The sprouted bulb can be moved outside to a bright place and continued to grow after a few months. Place the vase at a window that gets plenty of sunlight. Continue changing the water while maintaining the same moisture level. You will soon be able to observe the adult tulip’s curving green leaves and rigid stem since the sun will help the bulb develop more. Watch the bud develop before it finally opens. Your artificial tulips ought should last a week or longer.
Allow the greens to persist after the bloom has faded so they can gather solar energy to fuel another bloom cycle. Pull the bulb from the vase after removing the wasted greens and stem. Since bulbs that are pressed in this way rarely blossom again, there is no need to store them.

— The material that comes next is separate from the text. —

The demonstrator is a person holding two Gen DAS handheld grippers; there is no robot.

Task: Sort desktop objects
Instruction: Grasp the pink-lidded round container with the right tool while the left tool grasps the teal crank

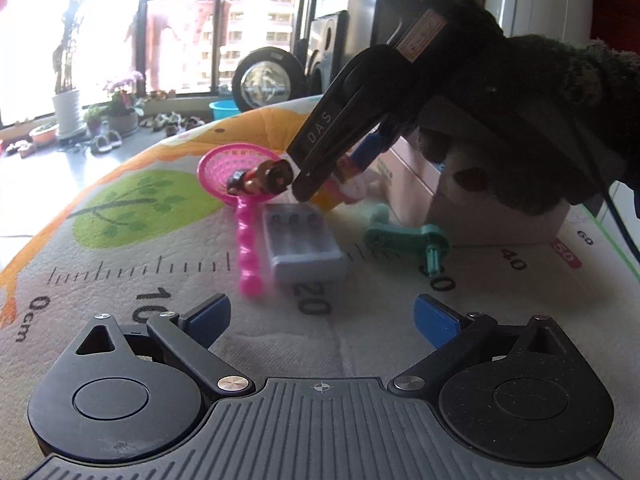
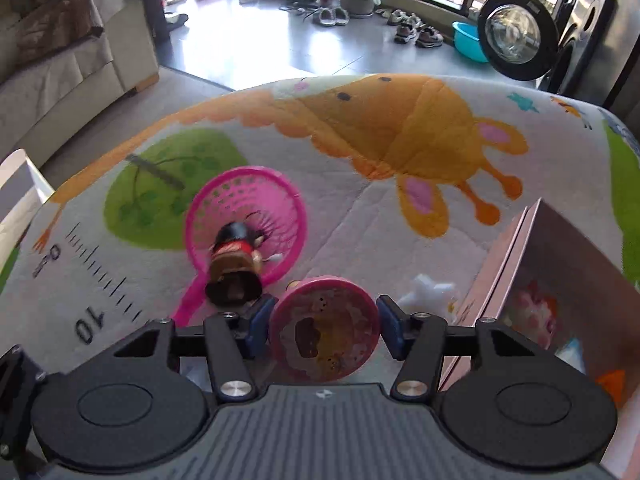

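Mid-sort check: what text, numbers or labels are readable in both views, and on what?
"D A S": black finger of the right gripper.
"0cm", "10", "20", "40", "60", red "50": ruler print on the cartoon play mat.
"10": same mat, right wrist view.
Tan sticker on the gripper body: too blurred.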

Kickstart Spring by Growing Tulips Indoors
Although spring can feel far away in the gloomy, chilly days of winter, there are ways to enjoy lovely spring bulbs before they blossom in the yard. With a little preparation, growing tulips inside in pots is simple; continue reading to learn everything you need to know.

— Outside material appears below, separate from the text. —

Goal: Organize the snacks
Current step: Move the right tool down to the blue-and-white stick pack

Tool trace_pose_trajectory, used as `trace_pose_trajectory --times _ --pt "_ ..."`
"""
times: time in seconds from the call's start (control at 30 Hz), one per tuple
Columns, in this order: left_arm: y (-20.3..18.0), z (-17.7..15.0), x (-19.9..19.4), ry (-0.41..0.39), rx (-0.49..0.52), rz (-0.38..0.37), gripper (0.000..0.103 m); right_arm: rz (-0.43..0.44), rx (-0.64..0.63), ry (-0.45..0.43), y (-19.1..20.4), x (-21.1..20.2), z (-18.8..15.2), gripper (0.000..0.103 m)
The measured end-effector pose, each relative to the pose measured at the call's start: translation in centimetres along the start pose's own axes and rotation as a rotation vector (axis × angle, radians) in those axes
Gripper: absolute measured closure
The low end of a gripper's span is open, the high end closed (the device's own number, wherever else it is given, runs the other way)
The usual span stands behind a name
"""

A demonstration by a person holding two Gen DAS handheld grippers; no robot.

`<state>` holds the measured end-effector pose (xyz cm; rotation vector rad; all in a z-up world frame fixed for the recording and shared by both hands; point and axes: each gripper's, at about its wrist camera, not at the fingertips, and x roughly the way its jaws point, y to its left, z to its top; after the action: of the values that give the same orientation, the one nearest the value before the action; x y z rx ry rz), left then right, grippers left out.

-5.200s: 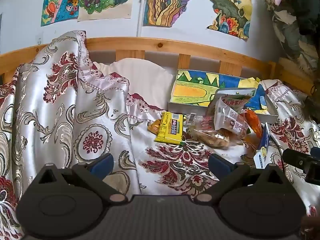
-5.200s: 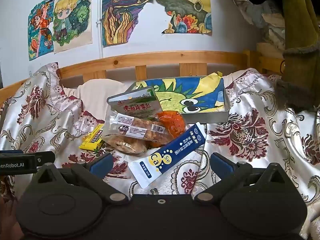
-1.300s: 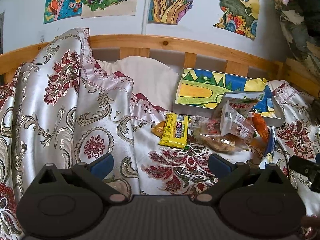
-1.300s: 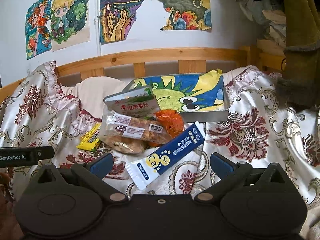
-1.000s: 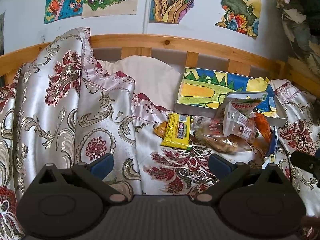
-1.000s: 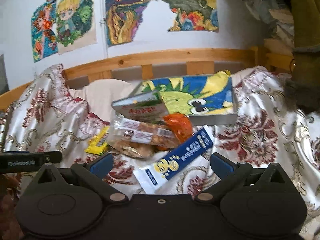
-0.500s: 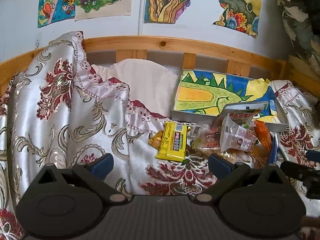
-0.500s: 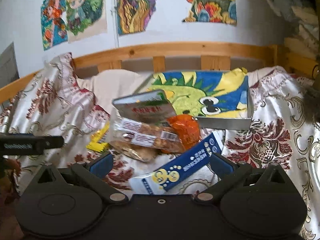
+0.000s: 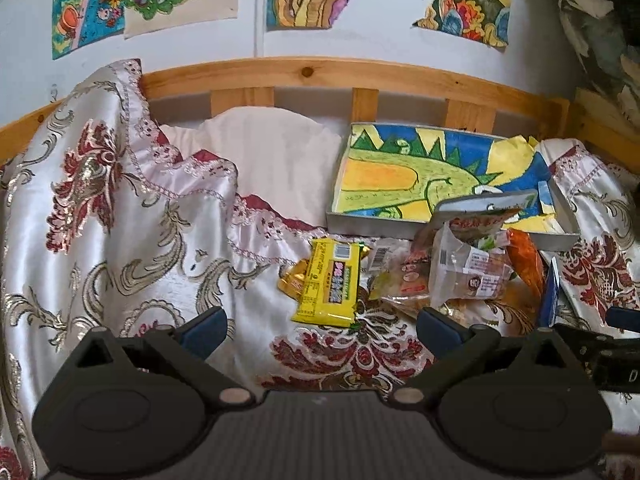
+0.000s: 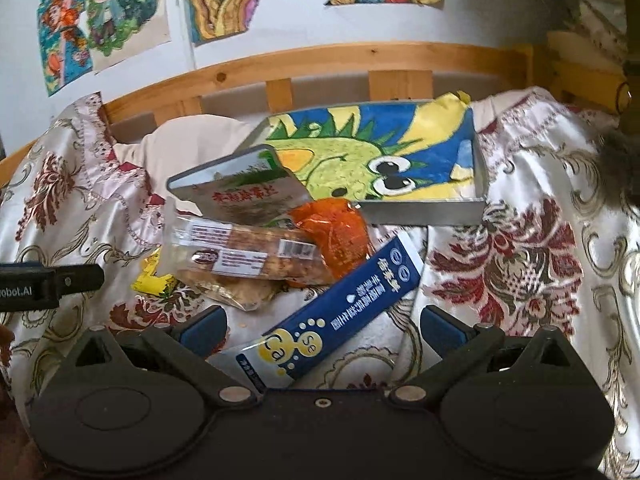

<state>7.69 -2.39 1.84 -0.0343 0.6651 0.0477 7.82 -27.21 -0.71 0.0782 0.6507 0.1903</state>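
1. Left wrist view: the left gripper (image 9: 322, 326) hovers over the patterned bedspread (image 9: 120, 216), its blue-tipped fingers (image 9: 206, 325) spread wide with nothing between them.
2. The landmark is the shallow grey tray (image 9: 448, 230) lined with a dinosaur drawing, lying on the bed before the wooden headboard (image 9: 360, 76).
3. A yellow candy bar pack (image 9: 330, 282) lies flat just in front of the tray's near-left corner, half covering a small gold wrapper (image 9: 291, 280).
4. A heap of clear-wrapped pastry packets (image 9: 464, 276) sits against the tray's front wall, with a green-and-white snack pouch (image 9: 480, 210) leaning up over that wall and an orange packet (image 9: 526, 260) beside it.
5. Against half a second ago, the tray and the snacks sit lower and larger in this view, closer to the fingertips; the right gripper's dark body (image 9: 608, 354) shows at the right edge.
6. Right wrist view: the right gripper (image 10: 322, 326) has its fingers (image 10: 442, 328) equally wide apart, empty, poised above a long blue box (image 10: 344, 310) that lies slantwise in front of the tray (image 10: 420, 212).
7. Left of the box, the pastry packets (image 10: 248, 258), the orange packet (image 10: 334, 236) and the snack pouch (image 10: 248, 192) crowd the tray's front-left corner; a yellow corner of the candy bar pack (image 10: 154, 280) peeks out behind them.
8. Compared with half a second ago, the blue box lies closer under this gripper, and the left gripper (image 10: 48, 282) juts in from the left edge as before.
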Motion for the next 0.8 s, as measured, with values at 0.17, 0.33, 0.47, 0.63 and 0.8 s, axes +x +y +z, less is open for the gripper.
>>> trace_pose_trajectory --times 0.17,0.33,0.47,0.63,0.8 --pt "-0.3 0.2 0.7 0.014 -0.001 -0.023 0.0 0.044 0.04 0.021 -0.3 0.9 0.2 0.0" --pt "-1.2 1.2 1.3 0.007 0.01 -0.085 0.0 0.071 0.071 0.043 -0.3 2.2 0.3 0.001" --pt "-2.5 2.0 2.2 0.0 0.035 -0.154 0.0 0.079 0.094 0.051 -0.4 3.2 0.4 0.001" --pt "-4.5 3.0 4.1 0.018 0.094 -0.226 0.001 0.068 0.079 0.063 -0.2 4.0 0.2 0.006" --pt "-6.1 3.4 5.2 -0.001 0.152 -0.266 0.002 0.058 0.073 0.084 -0.5 4.3 0.1 0.011"
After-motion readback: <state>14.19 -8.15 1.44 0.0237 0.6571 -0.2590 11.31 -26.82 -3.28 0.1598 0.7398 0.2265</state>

Growing Tulips Indoors: Forcing
For a spectacular display, tulip bulbs that you intend to grow inside must be “pushed or frozen. Buy your tulips in the early fall, place them in paper bags, and keep them cold for 12 to 16 weeks, like in the refrigerator’s salad drawer or a frost-free garage.
Growing Tulips Indoors: Planting
Pick a container with drainage holes, and fill it halfway with compost. With their pointed ends facing up, arrange your previously frozen tulips in a bed of compost, leaving just the tops of the bulbs showing. Once the shoots start to appear, keep them in a cool, dark spot, like a garage, for 6 to 8 weeks. Then, move them into a bright, warm room, where your tulips will bloom in 2 to 3 weeks.

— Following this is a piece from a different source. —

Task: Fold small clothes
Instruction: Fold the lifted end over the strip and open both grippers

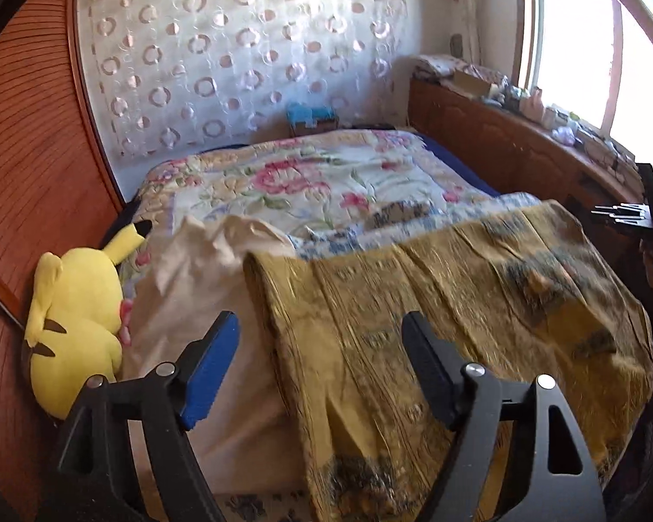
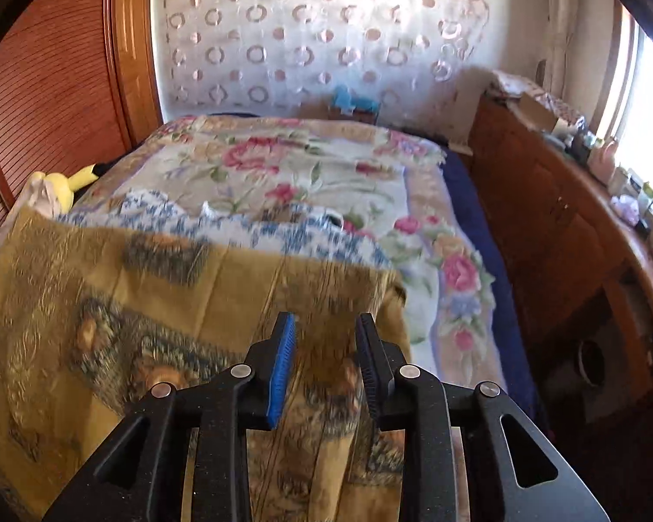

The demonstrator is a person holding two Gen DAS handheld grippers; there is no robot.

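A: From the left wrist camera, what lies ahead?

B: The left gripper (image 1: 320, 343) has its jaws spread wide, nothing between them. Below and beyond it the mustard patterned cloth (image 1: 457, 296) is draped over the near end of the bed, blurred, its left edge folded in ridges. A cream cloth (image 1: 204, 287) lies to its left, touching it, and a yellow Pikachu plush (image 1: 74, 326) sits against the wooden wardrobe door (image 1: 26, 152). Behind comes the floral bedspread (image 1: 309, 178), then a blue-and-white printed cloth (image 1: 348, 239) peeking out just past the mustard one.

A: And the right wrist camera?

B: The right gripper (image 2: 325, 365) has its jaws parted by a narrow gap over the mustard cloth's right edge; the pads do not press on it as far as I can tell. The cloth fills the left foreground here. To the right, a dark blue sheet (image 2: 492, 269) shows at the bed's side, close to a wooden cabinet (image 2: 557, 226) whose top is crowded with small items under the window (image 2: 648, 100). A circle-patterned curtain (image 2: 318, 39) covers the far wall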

Growing Tulips Indoors in Water
Why not try growing tulips in water for an intriguing variation on indoor gardening? The tulip bulbs must once again be frozen for a few weeks prior to planting. A specific forcing vase can be purchased, or you can select a small glass vase that you can partially fill with glass beads or small stones. Keep the water level about 1″ below the base of the bulb as it sits in the neck of the vase with only its roots touching the water. When a shoot starts to emerge, transport the plant to a bright, warm location where it will blossom after being kept in a cool, dark room for 4–6 weeks.
Why not plant some tulips in the fall to decorate your home in the winter and early spring now that you know how to grow tulips indoors? For more ideas, look through our collection of tulips. You’ll find a dizzying number of tulip variations in hues and forms to fit every preference.